I cannot prevent myself from admiring the simplicity of those who believe that you can without disadvantage increase the civil rights of the government provided that you do not increase its political power, as if . . . [interrupted text (ed.)](Fragment on writing paper, unity, centralization, administrative despotism,Rubish, 2).

In the same jacket you also find these explanations:

Ideas relative to centralization, to blend into the final chapter./

M. Thiers said to me today (27 May 1837) regarding the commission for therailroad from Lyon to Marseille that he had ended by convincing all the members of the commission that great public works must always be done in France at State expenseand by its agents.

Do not forget that when I speak about the ultra-centralizing tendency of our times” (YTC, CVd, p. 30).

M. Thiers, in the session of .-.-.- January 1838, said (see Siècle of that day).

Without doubt Spain did not enter into the c.-.- of 92 and 93. Spain did not build scaffolds as in France; the terror was what it could be in the peninsula, in a country without centralization, without unity. So no scaffold, but the cutting of throats.

The comment is good, to keep (unity, centralization, administrative despotism,Rubish, 2).

[e. ] In the margin: “<≠These two facts are closely related to each other, for it is enough to enlighten equal men for them to tend all by themselves toward industry.≠>”

[f. ] To the side: “<This said above. Is it better there?>”

[g. ] It concentrates in its hand great public functions that were wrongly separated from it, such as the preparation of all types of general laws,

customs,

the collection of taxes,

the central direction of the judicial system,

the army, the police,

the direction of great local affairs that by their greatness have a general interest,

the supervision of all [interrupted text (ed.)] (Rubish, 2).
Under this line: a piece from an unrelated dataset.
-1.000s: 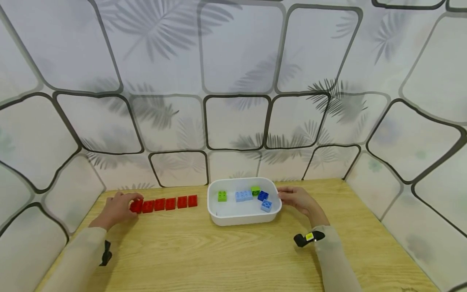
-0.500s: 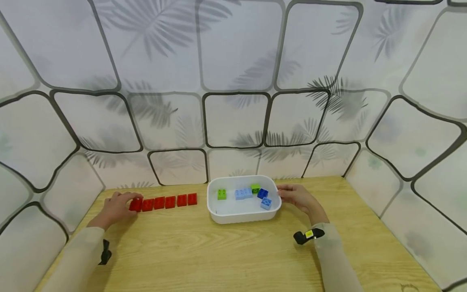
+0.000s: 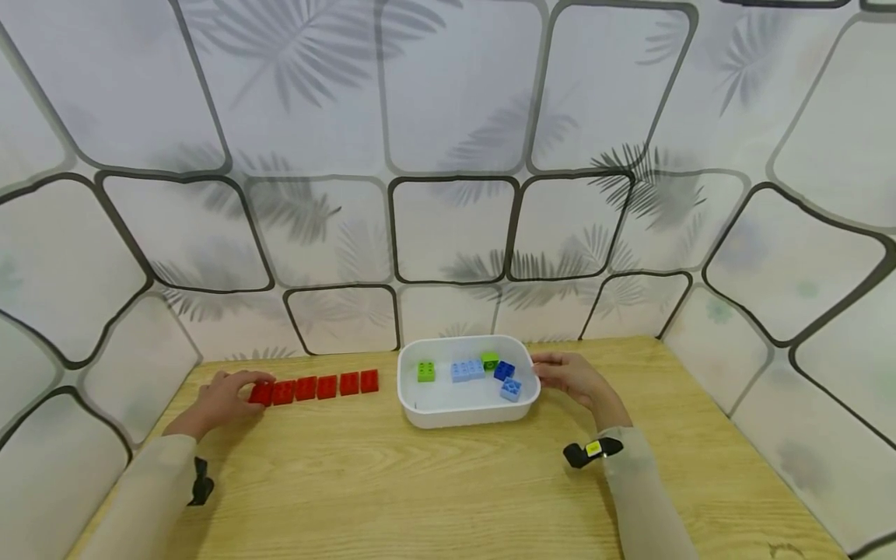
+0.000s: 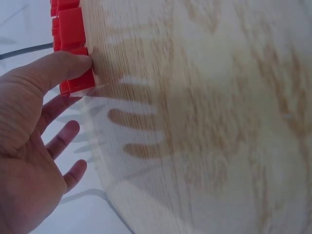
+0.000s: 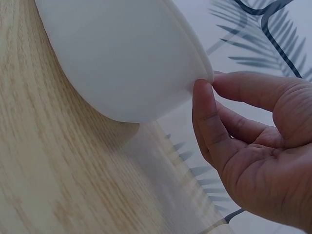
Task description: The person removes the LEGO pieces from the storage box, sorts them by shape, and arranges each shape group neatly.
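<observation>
A row of several red bricks (image 3: 315,387) lies on the wooden table (image 3: 420,482) at the left. My left hand (image 3: 231,393) rests at the row's left end. In the left wrist view its thumb (image 4: 58,68) touches the end red brick (image 4: 78,80), and the other fingers lie loosely spread. A white tub (image 3: 462,420) stands at the middle, holding two green bricks (image 3: 425,372), a light blue pair (image 3: 467,371), a dark blue brick (image 3: 504,371) and another light blue one (image 3: 510,389). My right hand (image 3: 560,373) pinches the white tub (image 5: 122,58) at its right rim, with the thumb (image 5: 202,97) against the wall.
Patterned white panels enclose the table at the back and both sides. Bare wood stretches in front of the tub and to its right. Each of my wrists carries a black band (image 3: 591,453).
The view shifted slightly a second ago. Both hands stay where they were, the left at the end red brick and the right on the tub's rim.
</observation>
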The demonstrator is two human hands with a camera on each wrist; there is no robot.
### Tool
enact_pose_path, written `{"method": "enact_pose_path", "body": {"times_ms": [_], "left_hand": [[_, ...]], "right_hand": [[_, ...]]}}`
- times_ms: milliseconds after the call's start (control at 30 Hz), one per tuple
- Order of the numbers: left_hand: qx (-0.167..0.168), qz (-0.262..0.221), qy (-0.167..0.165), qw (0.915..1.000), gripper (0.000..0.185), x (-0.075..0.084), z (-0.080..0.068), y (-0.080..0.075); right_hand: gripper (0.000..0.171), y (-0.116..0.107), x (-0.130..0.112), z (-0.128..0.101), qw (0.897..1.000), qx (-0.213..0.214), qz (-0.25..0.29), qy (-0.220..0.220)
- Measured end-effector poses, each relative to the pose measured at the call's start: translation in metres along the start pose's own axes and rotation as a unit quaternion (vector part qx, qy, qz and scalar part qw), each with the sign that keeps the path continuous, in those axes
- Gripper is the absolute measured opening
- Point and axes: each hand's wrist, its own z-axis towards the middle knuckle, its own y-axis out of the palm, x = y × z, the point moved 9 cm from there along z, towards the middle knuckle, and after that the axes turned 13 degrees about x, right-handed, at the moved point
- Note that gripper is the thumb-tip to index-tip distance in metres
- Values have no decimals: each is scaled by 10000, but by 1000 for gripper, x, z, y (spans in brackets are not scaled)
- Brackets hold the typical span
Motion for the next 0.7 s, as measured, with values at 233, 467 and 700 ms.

[h. ] ≠To uphold the individual in the face of the social power whatever it is, to preserve for him something of his independence, of his strength, of his originality, such must be the continual effort of all the friends of humanity in democratic centuries. Just as in democratic [aristocratic (ed.)] centuries, it was necessary to magnify society and to reduce the individual.

Were I alone in saying that, I would not remain silent.≠

[To the side: This must go in the peroration of section V.

Question of dynasty, secondary question.]

Centralization must grow constantly because it results from instincts that do not change. Men succeed each other in power; their passions, their interests, their ideas vary; but all, either voluntarily or involuntarily, centralize, because by centralizing, they obey, without knowing it, an instinct that is immobile. Amid the singular mobility of their thoughts and of their existence, it is the only permanent and durable thing that is in power today.

[In the margin] 27 February 1838 (YTC, CVk, 2, pp. 41-42).